Fixation counts. Descriptive statistics for the eye-tracking indicators are shown in Table 4. With respect to the areas of interest, a significant main effect was found [F(2, 62) = 81.33, p < 0.001, η_p_^2^ = 0.72]. The post hoc test results indicate that in the eye area of interest significantly fewer fixation counts were received on average than in the nose area (p < 0.001). Conversely, the eye area attracted significantly greater fixation counts than did the mouth area of interest (p < 0.001). Additionally, the nose area was the focus of significantly greater fixation counts than the mouth area of interest was (p < 0.001). The type of stimulus also had a significant main effect [F(1, 31) = 12.64, p < 0.001, η_p_^2^ = 0.29]. The post hoc test results indicate that the face garnered greater fixation counts than did the combined face and voice condition (p = 0.001). Furthermore, a significant main effect of mask type was detected [F(2, 62) = 40.69, p < 0.001, η_p_^2^ = 0.57]. The post hoc test results indicate that the fixation counts in the no-mask condition were significantly lower than those in the full-mask condition (p < 0.001) and the half-mask condition (p < 0.001). Compared with the half-mask, the full-mask also prompted significantly greater fixation counts (p < 0.001).
There was a significant three-way interaction effect between area of interest, stimulus type, and identity information [F(2, 62) = 5.655, p = 0.006, η_p_^2^ = 0.154]. A simple effect test revealed that in the eye area of interest, as shown in Figure 3f, the difference in fixation counts between the two stimuli of the self was not significant (p = 0.357), but when the identity information was that of others, the fixation counts of the faces were significantly greater than those of the faces + voices (p < 0.001). In the nose area of interest, the fixation counts for the faces in the self-condition were significantly greater than those for the faces + voices (p = 0.05), as shown in Figure 3g, whereas the difference in fixation counts between the two types of stimuli for others was not significant (p = 0.931). In the mouth area of interest, the difference in fixation counts between the face and the faces + voices was not significant for either the self or others (ps > 0.05), as shown in Figure 3h. On the other hand, in the eye area of interest, whether it was a face or a face + voice, the fixation counts for the self were significantly lower than those for the others (ps < 0.05). In the nose area of interest, under the condition of a face as the stimulus type, the fixation counts for the self were significantly greater than those for others (p = 0.030). Under the condition of faces + voices, the difference between the fixation counts of the self and others was not significant (p = 0.030). In the mouth area of interest, whether it was face or faces + voices, the difference between the fixation counts of the self and others was not significant (ps > 0.05).

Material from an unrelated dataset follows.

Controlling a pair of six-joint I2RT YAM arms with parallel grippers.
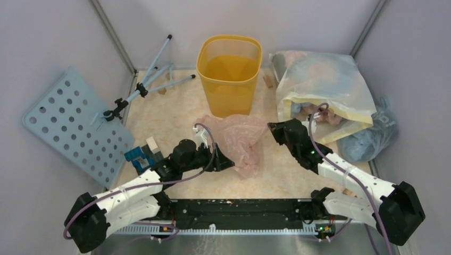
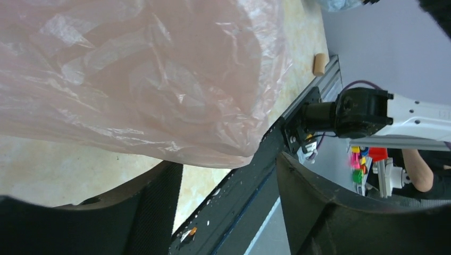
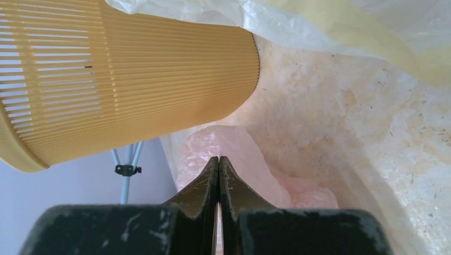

The interaction effect between the areas of interest and mask type was statistically significant [F(4, 124) = 15.38, p < 0.001, η_p_^2^ = 0.33]. The results of the simple effect analysis indicate that a significant interaction effect was found between mask type and stimulus type [F(2, 62) = 4.01, p = 0.023, η_p_^2^ = 0.12].
No other interactions were significant [Fs < 4, ps > 0.05].
To visually compare the differences between faces and faces + voices stimuli across mask types, heatmaps were generated, as shown in Figure 4b. In the no-mask, face condition, the participants focused primarily on the nose. In the faces + voices condition, both the full-mask and half-mask trials drew attention mainly to the nose and mouth. The total fixation duration was longer in the face condition than in the face + voice condition.
The results of Experiment 2 indicate that in dynamic facial recognition, mask occlusion similarly significantly prolongs reaction times, with a greater impact on others’ faces than on one’s own face, supporting the hypothesis that “occlusion causes greater interference in recognizing others.” The self-advantage effect under dynamic conditions remains stable, which is consistent with the hypothesis. The facilitative effect of the voice is more pronounced under occlusion conditions. Eye-tracking data further indicate that, compared with self-recognition, voice recognition has a greater facilitative effect on recognition of others’ faces. This facilitation emerges during the early stages of facial recognition and persists through to the later stages. This finding indicates that voice enhances information integration efficiency, supporting the hypothesis that task difficulty modulates cross-modal integration. Furthermore, under full-mask conditions, the fixation concentration shifted to the eye region; whereas under half-mask and no-mask conditions, the fixation distribution expanded across the eye, nose, and mouth regions, reflecting holistic processing strategies during dynamic processing.
4. General Discussion
This study employed a facial identity recognition paradigm to investigate the impact of voices on identifying static and dynamic faces occluded by masks. Two eye-tracking experiments were conducted to achieve this goal.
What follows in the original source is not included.